Data |
--------------------------------
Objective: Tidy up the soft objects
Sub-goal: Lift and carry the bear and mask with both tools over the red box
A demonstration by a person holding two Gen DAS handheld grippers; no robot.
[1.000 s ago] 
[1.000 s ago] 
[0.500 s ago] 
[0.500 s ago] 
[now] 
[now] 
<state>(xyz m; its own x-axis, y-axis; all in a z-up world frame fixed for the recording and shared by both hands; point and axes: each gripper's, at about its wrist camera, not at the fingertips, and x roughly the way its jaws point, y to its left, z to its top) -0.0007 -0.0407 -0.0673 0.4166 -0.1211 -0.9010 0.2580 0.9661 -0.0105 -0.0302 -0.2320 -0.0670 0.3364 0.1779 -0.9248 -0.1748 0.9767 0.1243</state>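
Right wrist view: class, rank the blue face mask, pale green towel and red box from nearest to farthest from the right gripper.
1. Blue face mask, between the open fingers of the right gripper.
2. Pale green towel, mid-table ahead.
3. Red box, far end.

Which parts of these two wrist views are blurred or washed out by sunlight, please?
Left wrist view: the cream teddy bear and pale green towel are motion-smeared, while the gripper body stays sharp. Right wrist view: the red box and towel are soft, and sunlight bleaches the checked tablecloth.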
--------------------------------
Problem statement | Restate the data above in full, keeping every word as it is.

Exercise response |
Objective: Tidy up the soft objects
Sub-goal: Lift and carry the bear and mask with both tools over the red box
A demonstration by a person holding two Gen DAS handheld grippers; no robot.
[1.000 s ago] 
[1.000 s ago] 
[0.500 s ago] 
[0.500 s ago] 
[now] 
[now] 
<state>(xyz m; its own x-axis, y-axis; all in a z-up world frame fixed for the recording and shared by both hands; point and axes: each gripper's, at about its wrist camera, not at the fingertips, and x roughly the way its jaws point, y to its left, z to its top) -0.0007 -0.0407 -0.0673 0.4166 -0.1211 -0.9010 0.2580 0.9661 -0.0105 -0.0302 -0.2320 -0.0670 0.3364 0.1779 -0.9248 -0.1748 0.9767 0.1243</state>
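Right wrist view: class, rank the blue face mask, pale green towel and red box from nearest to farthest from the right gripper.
1. Blue face mask, between the open fingers of the right gripper.
2. Pale green towel, mid-table ahead.
3. Red box, far end.

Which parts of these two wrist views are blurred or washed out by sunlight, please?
Left wrist view: the cream teddy bear and pale green towel are motion-smeared, while the gripper body stays sharp. Right wrist view: the red box and towel are soft, and sunlight bleaches the checked tablecloth.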

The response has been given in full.